Comparison of tipping points

Scientists have identified many elements in the climate system which may have tipping points. In the early 2000s the IPCC began considering the possibility of tipping points, originally referred to as large-scale discontinuities. At that time the IPCC concluded they would only be likely in the event of global warming of 4 C-change or more above preindustrial times, and another early assessment placed most tipping point thresholds at 3-5 C-change above 1980–1999 average warming. Since then estimates for global warming thresholds have generally fallen, with some thought to be possible in the Paris Agreement range (1.5-2 C-change) by 2016. As of 2021 tipping points are considered to have significant probability at today's warming level of just over 1 C-change, with high probability above 2 C-change of global warming. Some tipping points may be close to being crossed or have already been crossed, like those of the ice sheets in West Antarctic and Greenland, warm-water coral reefs, and the Amazon rainforest. As of September 2022, nine global core tipping elements and seven regional impact tipping elements have been identified. Out of those, one regional and three global climate elements are estimated to likely pass a tipping point if global warming reaches 1.5 C-change, namely Greenland ice sheet collapse, West Antarctic ice sheet collapse, tropical coral reef die off, and boreal permafrost abrupt thaw. Two further tipping points are forecast as likely if warming continues to approach 2 C-change: Barents sea ice abrupt loss, and the Labrador sea subpolar gyre collapse.
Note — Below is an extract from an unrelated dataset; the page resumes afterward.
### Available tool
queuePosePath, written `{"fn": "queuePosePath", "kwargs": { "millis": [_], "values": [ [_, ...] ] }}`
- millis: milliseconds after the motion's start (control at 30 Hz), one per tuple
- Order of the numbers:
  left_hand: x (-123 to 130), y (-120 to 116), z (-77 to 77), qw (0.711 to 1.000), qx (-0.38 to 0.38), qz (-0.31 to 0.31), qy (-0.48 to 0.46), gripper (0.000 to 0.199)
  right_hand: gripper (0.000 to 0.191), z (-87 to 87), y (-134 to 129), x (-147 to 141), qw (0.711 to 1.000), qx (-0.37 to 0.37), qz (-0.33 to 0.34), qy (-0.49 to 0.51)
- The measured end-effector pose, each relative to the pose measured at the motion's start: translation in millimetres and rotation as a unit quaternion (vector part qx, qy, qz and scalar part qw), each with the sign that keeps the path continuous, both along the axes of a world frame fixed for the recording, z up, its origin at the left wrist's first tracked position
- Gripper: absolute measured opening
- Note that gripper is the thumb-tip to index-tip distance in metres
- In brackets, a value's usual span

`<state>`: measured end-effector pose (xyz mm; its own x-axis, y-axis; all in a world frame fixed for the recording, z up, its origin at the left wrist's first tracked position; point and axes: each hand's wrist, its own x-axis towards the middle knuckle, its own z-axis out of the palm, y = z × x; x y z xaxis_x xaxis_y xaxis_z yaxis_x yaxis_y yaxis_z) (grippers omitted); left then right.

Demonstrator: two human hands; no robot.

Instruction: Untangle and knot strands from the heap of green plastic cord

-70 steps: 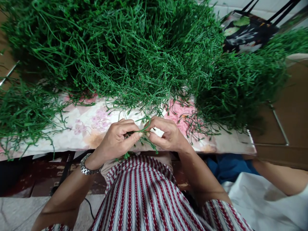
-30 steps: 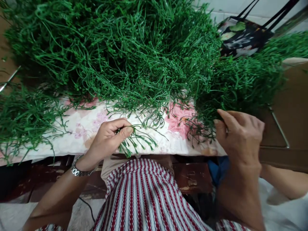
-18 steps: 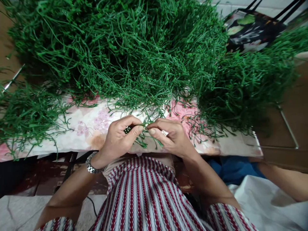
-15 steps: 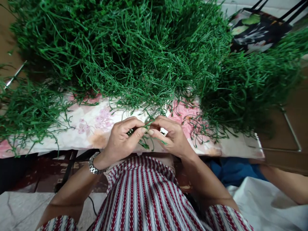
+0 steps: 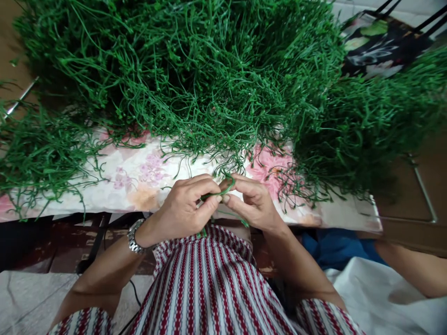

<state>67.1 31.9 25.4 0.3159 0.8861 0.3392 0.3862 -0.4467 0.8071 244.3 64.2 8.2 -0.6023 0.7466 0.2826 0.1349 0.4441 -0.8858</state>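
Thin green plastic-looking stems (image 5: 228, 187) curve between my two hands, just above the front edge of the table. My left hand (image 5: 186, 205), with a metal watch on its wrist, is closed on them between thumb and forefinger. Fingertips of my right hand (image 5: 257, 201) pinch the same stems, almost touching the left thumb. Small knobbed ends poke out below both hands. How many stems are held, I cannot tell. Beyond the hands, a big heap of the same green stems (image 5: 209, 74) spreads, with loose ones trailing toward me.
A flowered cloth (image 5: 129, 177) covers the table. Smaller piles of stems lie at left (image 5: 45, 153) and right (image 5: 363, 135). A black flowered bag (image 5: 382, 46) stands back right, near a bent metal rod (image 5: 424, 188). Another person's leg (image 5: 408, 267) shows at lower right.
Both hands have come slightly nearer to me and to the right. The stems between them now bend in a curve over the right fingers.
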Motion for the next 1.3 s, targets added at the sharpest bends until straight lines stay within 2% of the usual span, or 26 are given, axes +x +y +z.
{"fn": "queuePosePath", "kwargs": {
  "millis": [100, 200, 433, 567, 667, 800, 967, 1033, 1133, 1300],
  "values": [
    [-0.1, -0.3, -0.1, 0.997, -0.079, 0.002, -0.021, 0.01, 0.012, -0.4, -2.5, 1.3, 0.997, 0.067, -0.02, -0.025],
    [3.1, -1.5, -0.7, 0.992, -0.114, 0.024, -0.057, 0.011, 0.011, -4.2, -4.5, 1.4, 0.991, 0.126, -0.033, -0.036],
    [15.2, -5.2, -6.8, 0.993, -0.083, 0.062, -0.055, 0.009, 0.013, -14.3, -12.1, -1.6, 0.987, 0.121, -0.101, -0.029],
    [19.6, -6.3, -14.2, 0.994, -0.097, 0.05, -0.025, 0.011, 0.01, -12.7, -15.1, 1.7, 0.972, 0.185, -0.132, -0.054],
    [21.3, -6.2, -16.8, 0.993, -0.116, 0.022, 0.01, 0.016, 0.012, -11.4, -14.8, 8.3, 0.964, 0.228, -0.109, -0.084],
    [19.0, -4.0, -12.9, 0.994, -0.105, -0.01, 0.033, 0.02, 0.012, -10.1, -13.1, 17.8, 0.952, 0.267, -0.068, -0.131],
    [6.3, 1.1, -7.2, 0.984, -0.104, -0.132, 0.05, 0.027, 0.019, 0.4, -10.1, 23.6, 0.931, 0.316, 0.036, -0.181],
    [1.4, 1.7, -7.7, 0.978, -0.129, -0.158, 0.039, 0.026, 0.022, 5.4, -9.2, 23.7, 0.927, 0.318, 0.056, -0.19],
    [-3.1, -0.3, -9.4, 0.975, -0.159, -0.152, 0.012, 0.026, 0.021, 8.9, -10.2, 23.1, 0.93, 0.316, 0.043, -0.182],
    [-4.2, -5.7, -9.4, 0.978, -0.143, -0.148, -0.037, 0.026, 0.015, 3.6, -16.2, 21.9, 0.943, 0.301, -0.002, -0.144]
  ]
}}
Tipping points in the cryosphere

Greenland ice sheet disintegration

The Greenland ice sheet is the second largest ice sheet in the world, and the water which it holds, if completely melted, would raise sea levels globally by 7.2 metres (24 ft). Due to global warming, the ice sheet is melting at an accelerating rate, adding almost 1 mm to global sea levels every year. Around half of the ice loss occurs via surface melting, and the remainder occurs at the base of the ice sheet where it touches the sea, by calving (breaking off) icebergs from its margins. The Greenland ice sheet has a tipping point because of the melt-elevation feedback. Surface melting reduces the height of the ice sheet, and air at a lower altitude is warmer. The ice sheet is then exposed to warmer temperatures, accelerating its melt. A 2021 analysis of sub-glacial sediment at the bottom of a 1.4 km Greenland ice core finds that the Greenland ice sheet melted away at least once during the last million years, and therefore strongly suggests that its tipping point is below the 2.5 C-change maximum temperature increase over the preindustrial conditions observed over that period. There is some evidence that the Greenland ice sheet is losing stability, and getting close to a tipping point.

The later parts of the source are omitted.